In 1827 the French explorer Jules Dumont d'Urville named the bay after Alexander von Humboldt, after noticing it during his first voyage with an astrolabe. The Dutch Etna expedition of 1858 under Hugo van der Goes was the first to explore and map the bay. Its goal was to find potential locations for the establishment of a permanent government post on New Guinea and this location was found to be superior to others. However, it took until March 1910, prodded by German claims on the northern coast of New Guinea, before the Dutch established a city on the bay, Hollandia. During World War II, the area was occupied by the Japanese in April 1942, was liberated by U.S. forces on April 22, 1944, and became home to a massive U.S. naval base, Naval Base Hollandia. The base served as General Douglas MacArthur's headquarters until the conquest of the Philippines in March 1945.
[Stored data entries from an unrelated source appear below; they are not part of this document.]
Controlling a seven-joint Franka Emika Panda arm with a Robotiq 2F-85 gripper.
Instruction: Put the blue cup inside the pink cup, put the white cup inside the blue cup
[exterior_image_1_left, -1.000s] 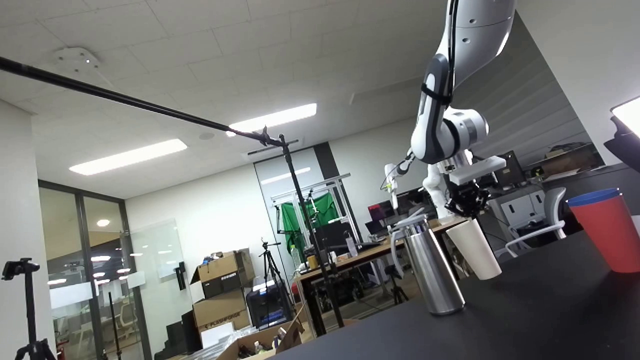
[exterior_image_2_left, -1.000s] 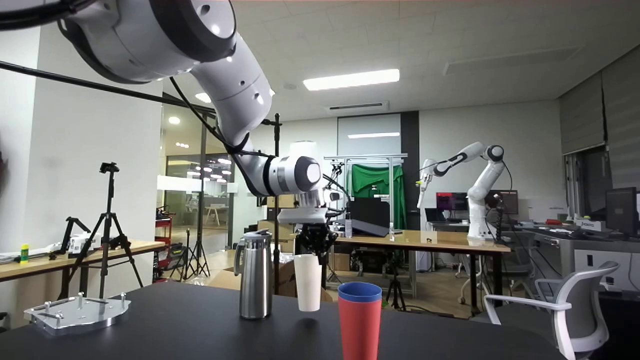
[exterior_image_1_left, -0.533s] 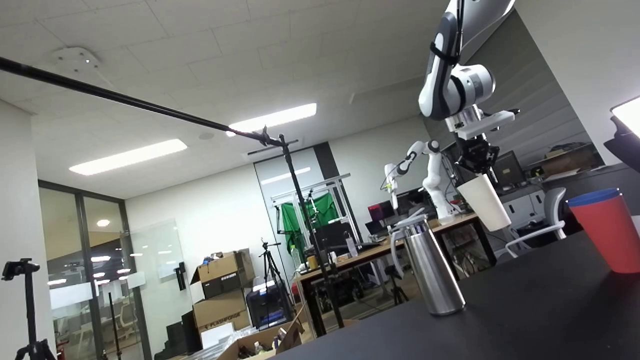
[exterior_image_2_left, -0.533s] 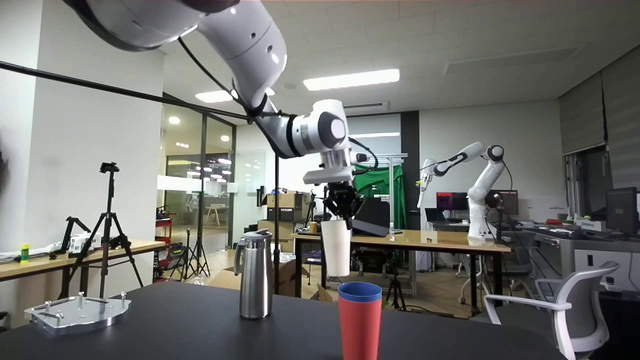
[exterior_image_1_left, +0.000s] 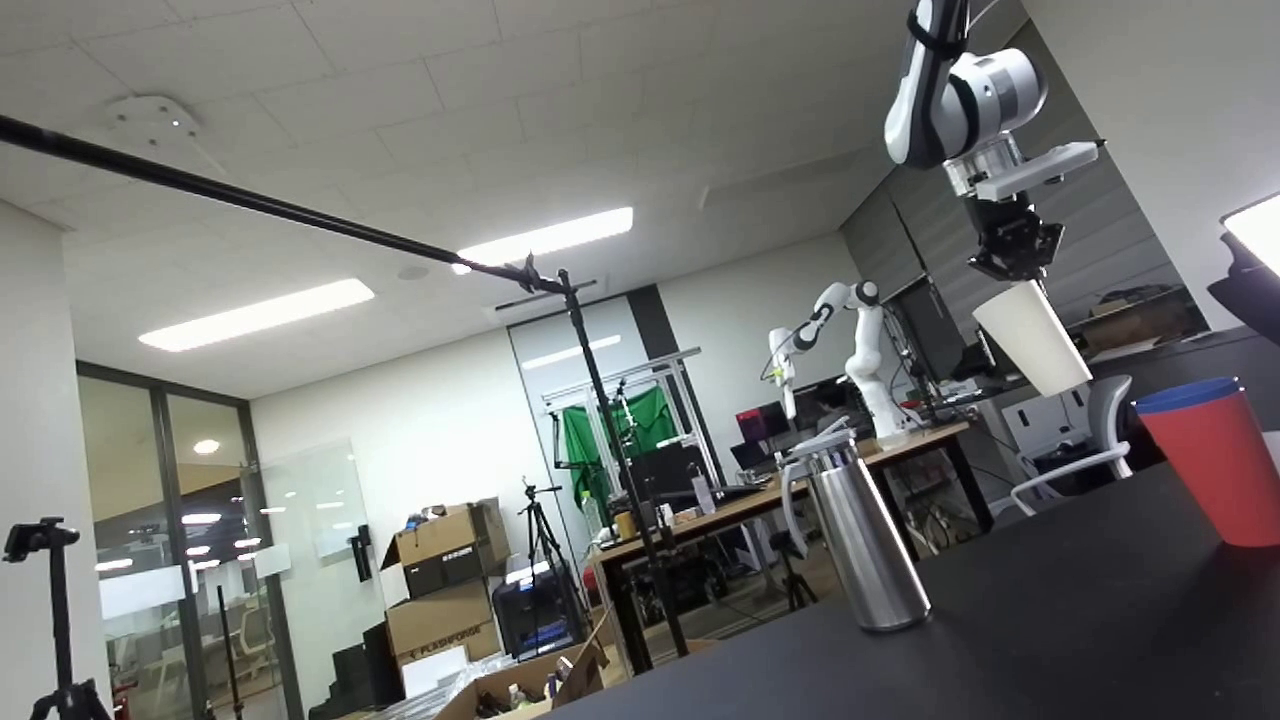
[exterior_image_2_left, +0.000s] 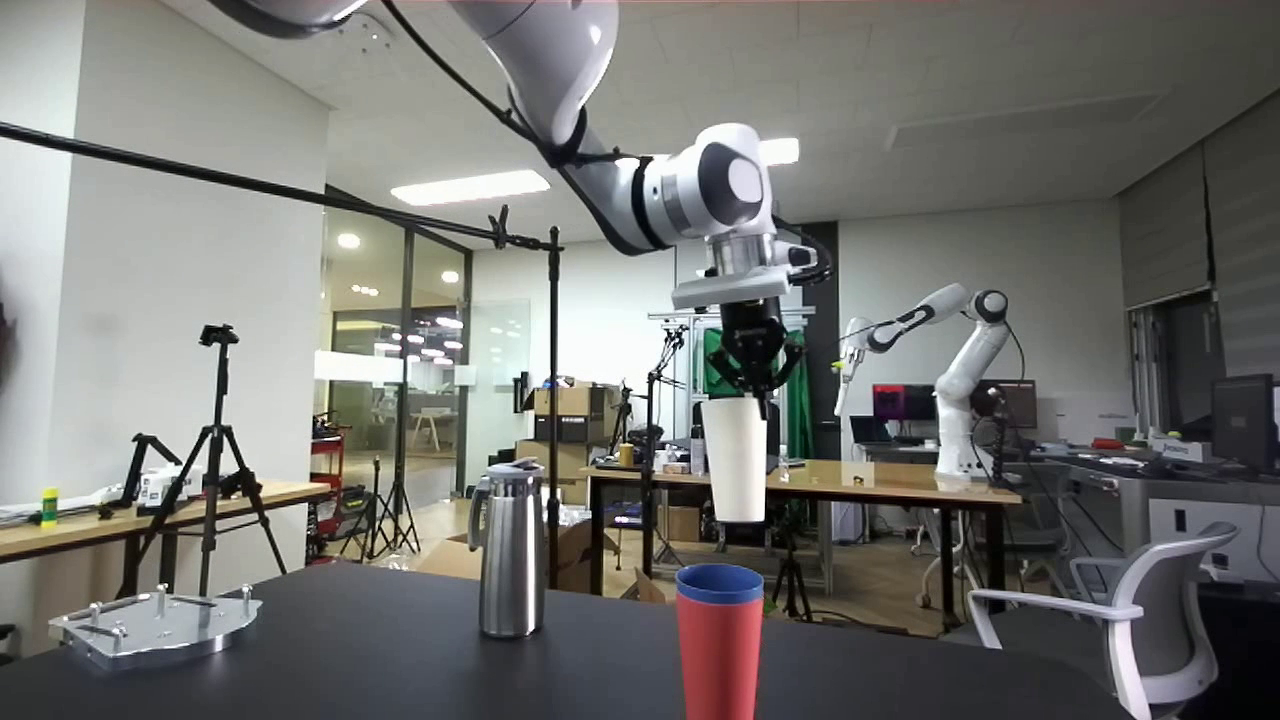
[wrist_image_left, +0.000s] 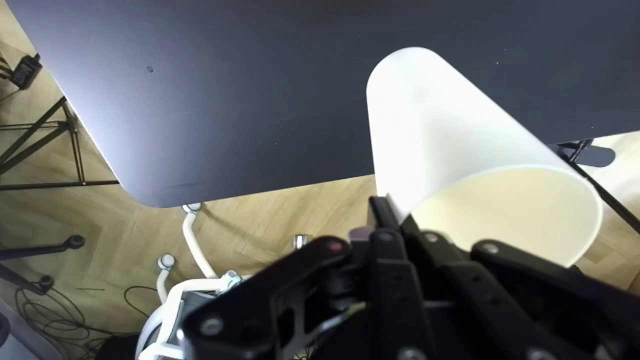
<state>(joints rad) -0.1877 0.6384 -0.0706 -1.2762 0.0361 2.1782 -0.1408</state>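
Observation:
The white cup (exterior_image_1_left: 1033, 338) hangs in the air, rim up and slightly tilted, in both exterior views (exterior_image_2_left: 736, 460). My gripper (exterior_image_2_left: 763, 402) is shut on its wall near the rim, one finger inside and one outside. The wrist view shows the gripper (wrist_image_left: 397, 212) pinching the white cup (wrist_image_left: 440, 125) there. The pink cup (exterior_image_1_left: 1215, 460) stands upright on the black table, also in an exterior view (exterior_image_2_left: 718, 660). The blue cup (exterior_image_2_left: 720, 597) sits inside it with only its rim showing. The white cup is higher than both, apart from them. Neither shows clearly in the wrist view.
A steel jug with a handle (exterior_image_2_left: 512, 560) stands on the black table (exterior_image_2_left: 400, 660); it also shows in an exterior view (exterior_image_1_left: 866, 540). A metal plate with posts (exterior_image_2_left: 155, 628) lies at the table's left. A chair (exterior_image_2_left: 1160, 620) stands beyond the edge.
My gripper has lifted the white cup from just above the table and carried it right in both exterior views, closer to the pink cup. The pink and blue cups and the jug have not moved.

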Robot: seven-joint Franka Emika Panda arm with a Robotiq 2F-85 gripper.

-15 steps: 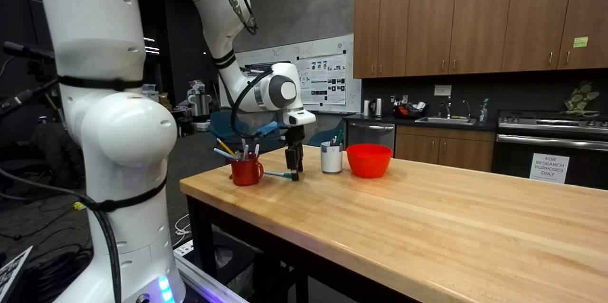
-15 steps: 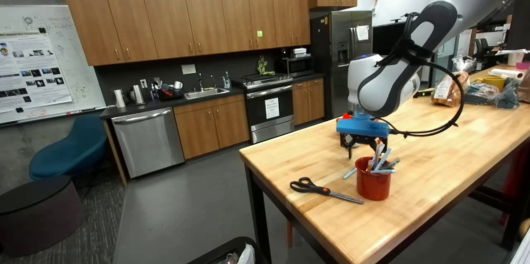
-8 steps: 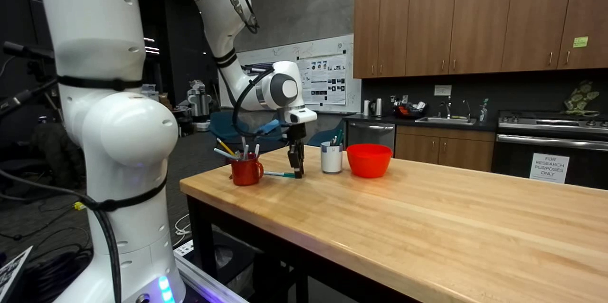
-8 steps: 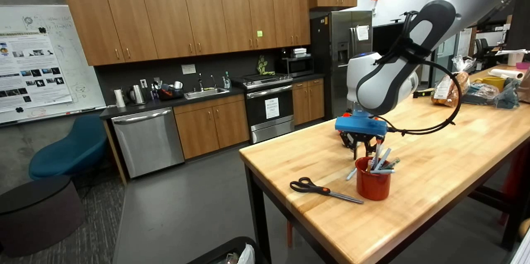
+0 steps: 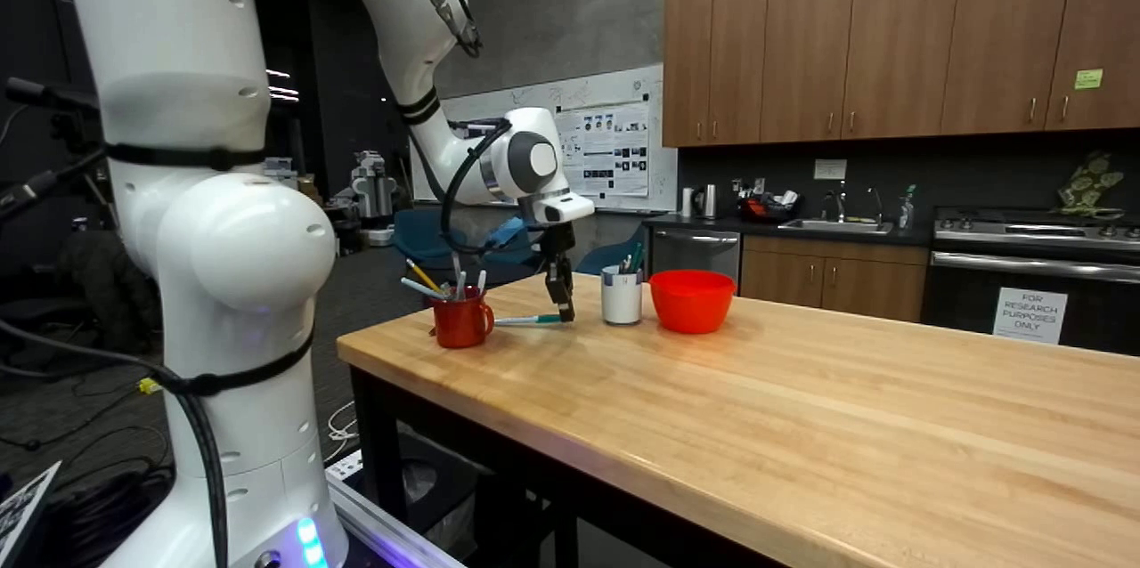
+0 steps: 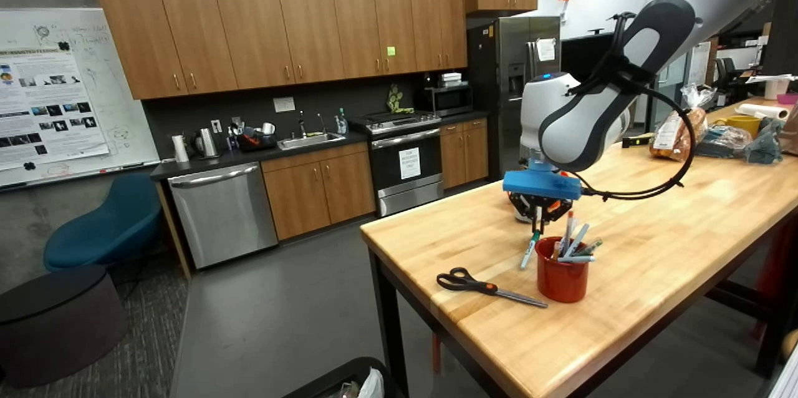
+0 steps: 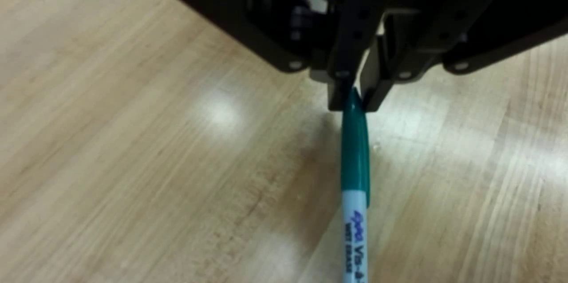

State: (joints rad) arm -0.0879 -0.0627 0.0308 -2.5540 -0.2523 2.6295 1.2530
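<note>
In an exterior view, the arm [image 5: 254,234] stood at far left, white with black straps. Next came the mug [image 5: 460,325], red and upright near the end of the desk [image 5: 802,408], with pens [image 5: 422,288] and a pencil [image 5: 420,273] leaning out of it. The marker [image 5: 525,320] stretched almost level from beside the mug to the end effector [image 5: 566,316], which reached down to it at a slight tilt. In the wrist view the fingertips [image 7: 336,99] stood nearly together and pinched the tip of the marker's green cap [image 7: 354,154]; whether its other end touched the desk could not be told. To the right, the cup [image 5: 622,299] stood upright, slim items [image 5: 635,260] in it, just beside the red bowl [image 5: 693,301]. Farther right, across the room, were the sink [image 5: 835,227] and the oven [image 5: 1104,310], beneath cabinets [image 5: 891,43].

In an exterior view, again from the left, the whiteboard [image 6: 103,83], the chair [image 6: 103,229] and the dishwasher [image 6: 223,214] showed beyond the desk. The scissors [image 6: 483,286] lay flat on the desk, blades toward the mug and tips just beside it. The marker slanted behind them, up to the end effector. The fridge [image 6: 517,105] stood at the back, and the bread bag [image 6: 668,136] rested toward the desk's far right.
</note>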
After Indonesian independence, the city became the capital of Netherlands New Guinea in 1949. It was renamed Kota Baru ("New City") in November 1962, Sukarnopura ("Sukarno City") in 1963 or 1964, and after the Transition to the New Order Jayapura ("Victory City") in 1968. The name Humboldt Bay was retained until at least that same year, when it was renamed after the Indonesian naval officer Yos Sudarso, who perished in a 1962 naval engagement between the Dutch and Indonesians.